General information
- Architectural style: Tudor Revival
- Location: Gougane townland, County Cork, Ireland
- Coordinates: 52°08′11″N 8°51′26″W﻿ / ﻿52.13635°N 8.85736°W
- Completed: 1893

Design and construction
- Architect: George Ashlin

= Clonmeen House =

19th-century house in County Cork, Ireland

Clonmeen House is a country house in the townland of Gougane 3 km from the village of Banteer in County Cork, Ireland. It was built in 1893 to designs by George Ashlin. It is included on the Record of Protected Structures published by Cork County Council.

==History==
The land at Gougane where Clonmeen House stands was originally owned the O'Callaghans, a Gaelic Irish clan whose chieftains were buried in the nearby Clonmeen Church. The O'Callaghans retained control of the property until the 1750s, when they sold it to the Roche family, who were wealthy merchants involved in the shipping trade in Limerick. In the 1830, John Roche bequeathed his property at Gougane and Clonmeen to his nephew George Grehan (1813-1885). The Grehan family were wealthy Dublin wine merchants and George Grehan's father, Stephen Grehan (1776-1871), had been the first Catholic director of the Bank of Ireland.

Clonmeen House was built in 1893 by George Grehan's son Stephen Grehan (1859–1937) to replace the original Georgian family residence on the estate Clonmeen Lodge (built circa 1750). Clonmeen House was designed by architect George Ashlin who was co-designer (with Pugin) of Cobh Cathedral. Clonmeen house is a large east-facing house built in Victorian-Tudor Style with half timbered gables and other ornamental exterior features. Above the main door there are three ornamental carved shields, one bearing Stephen Grehan's monogram, another giving the year of construction and the third depicting the Grehan family crest accompanied by their family motto Ne Oubliez (never forget). The house was constructed using dressed red sandstone quarried at Mount Hillary.

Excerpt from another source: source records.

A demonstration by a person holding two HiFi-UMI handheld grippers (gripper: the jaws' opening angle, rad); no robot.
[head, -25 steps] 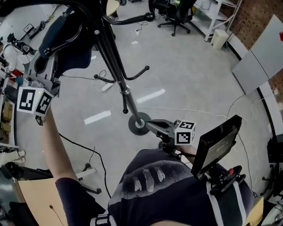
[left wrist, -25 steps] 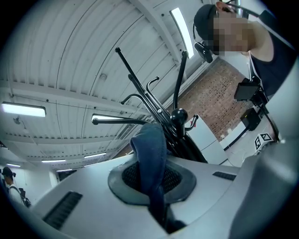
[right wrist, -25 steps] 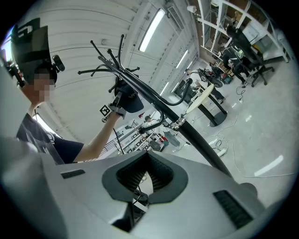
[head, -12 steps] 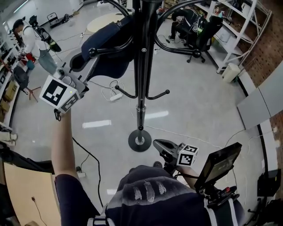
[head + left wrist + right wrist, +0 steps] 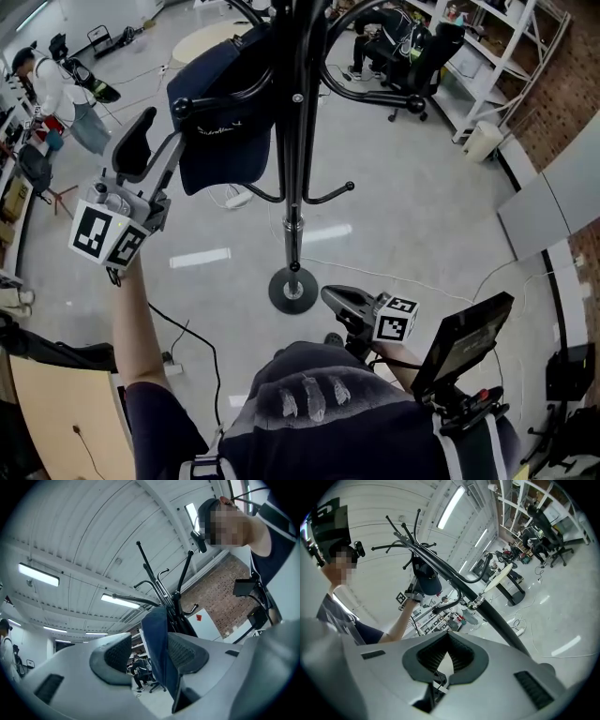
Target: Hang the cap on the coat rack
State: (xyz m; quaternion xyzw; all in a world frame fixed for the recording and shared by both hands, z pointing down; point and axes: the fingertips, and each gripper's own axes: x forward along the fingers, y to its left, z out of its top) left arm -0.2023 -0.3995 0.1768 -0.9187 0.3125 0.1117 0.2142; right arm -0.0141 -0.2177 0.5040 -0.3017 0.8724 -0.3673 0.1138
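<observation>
Head view: a dark navy cap (image 5: 223,112) hangs over 1 curved arm of the black coat rack (image 5: 296,159), high beside the pole. The left gripper (image 5: 157,142) is raised at the cap's lower edge, while the right gripper (image 5: 330,298) is held low near the person's waist, close to the rack's round base on the grey floor (image 5: 422,216).

Left gripper view: the 2 jaws stand apart with the cap's blue cloth between them. The cloth lies against the right-hand pad (image 5: 187,652), with a clear gap to the left-hand one, and the rack's arms fan out above.

Right gripper view: the jaws are together at their tips with nothing between them. Beyond them the rack's pole runs slantwise, and the cap hangs high on it – the left gripper just below.
</observation>
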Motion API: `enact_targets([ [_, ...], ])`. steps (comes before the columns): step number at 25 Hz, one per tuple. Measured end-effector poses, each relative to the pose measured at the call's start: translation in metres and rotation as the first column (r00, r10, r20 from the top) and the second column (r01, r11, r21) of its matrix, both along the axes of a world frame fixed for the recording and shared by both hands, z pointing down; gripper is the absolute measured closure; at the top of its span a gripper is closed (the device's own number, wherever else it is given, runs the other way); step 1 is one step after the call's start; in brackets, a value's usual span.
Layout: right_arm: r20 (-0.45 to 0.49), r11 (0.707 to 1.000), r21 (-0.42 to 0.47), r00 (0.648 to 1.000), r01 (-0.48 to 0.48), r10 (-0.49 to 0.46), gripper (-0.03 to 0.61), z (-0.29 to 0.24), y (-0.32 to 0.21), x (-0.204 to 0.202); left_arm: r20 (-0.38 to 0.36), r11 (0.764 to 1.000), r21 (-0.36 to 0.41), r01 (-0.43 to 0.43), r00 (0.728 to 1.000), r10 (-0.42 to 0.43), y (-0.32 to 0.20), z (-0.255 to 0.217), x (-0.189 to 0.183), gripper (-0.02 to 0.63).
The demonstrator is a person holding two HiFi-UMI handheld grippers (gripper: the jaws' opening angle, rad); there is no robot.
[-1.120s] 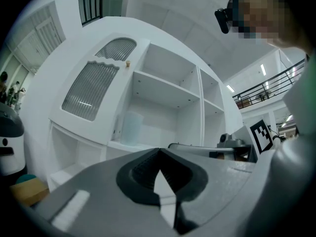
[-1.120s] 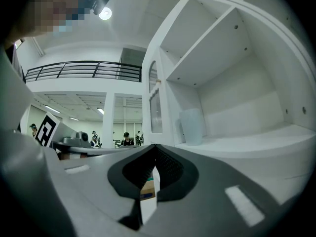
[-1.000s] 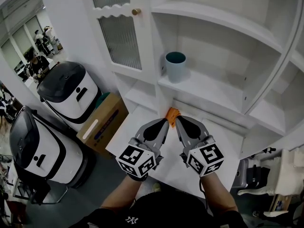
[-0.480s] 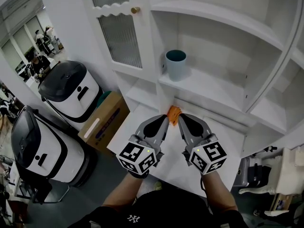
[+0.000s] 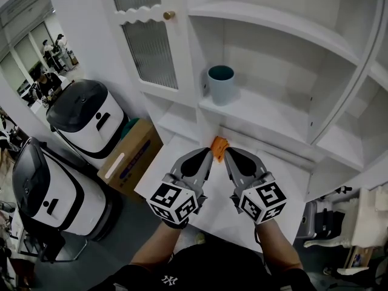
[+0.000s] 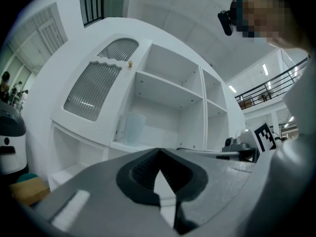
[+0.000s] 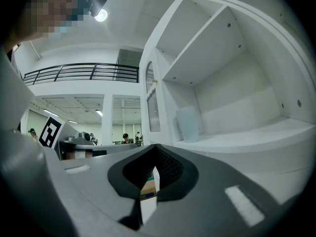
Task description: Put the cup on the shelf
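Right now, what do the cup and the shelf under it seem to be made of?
Cup: pale grey-blue outside, teal inside, matte with no glare. It could be plastic or matte ceramic; I can't tell which. Shelf: probably white painted wood or laminated board with a smooth satin finish, judging by the flat even colour and crisp square edges.

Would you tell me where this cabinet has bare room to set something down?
The shelf right of the cup is bare, as is the upper shelf. The counter is tighter around the orange object.
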State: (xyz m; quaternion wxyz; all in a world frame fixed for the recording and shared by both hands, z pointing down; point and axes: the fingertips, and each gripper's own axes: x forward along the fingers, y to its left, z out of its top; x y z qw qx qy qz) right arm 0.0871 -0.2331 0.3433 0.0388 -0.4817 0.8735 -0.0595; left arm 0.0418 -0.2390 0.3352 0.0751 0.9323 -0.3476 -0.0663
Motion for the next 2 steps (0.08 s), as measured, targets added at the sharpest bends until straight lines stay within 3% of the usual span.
enact_targets([
  [2,-0.001,1.000,-0.001,1.000,0.000,0.000,0.557,0.0003,-0.0002,0.0003,0.000,1.000,0.000,0.001,1.000,-0.001,-0.0005,0.0003,0.0000,0.614],
])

The last member of the Grehan family to reside at Clonmeen House was Major Stephen A. Grehan (1895–1972). A graduate of the Royal Military Academy at Woolwich in England, he served with the Royal Field Artillery during the First World War and fought on the Western Front and in Salonica. He later served in the British army campaign in Mesopotamia (modern-day Iraq) from 1918 until 1922. Major Grehan resigned his commission in the British Army after the death of his father in 1937 and returned to live at Clonmeen. Though Ireland had since become independent, Major Grehan maintained his links with the British Army by serving as the North Cork representative of the Royal British Legion.

After Major Grehan's death in 1972, Clonmeen House was sold to Austrian born Eva Fuss who operated a hotel there that was run by the Ott family. The hotel closed in 1999 and most of the original contents and furniture were sold by public auction. The house was then purchased as a family home by Don Day, a Canadian businessman. In 2012 Clonmeen House was purchased by its current owners, the Sheehy family.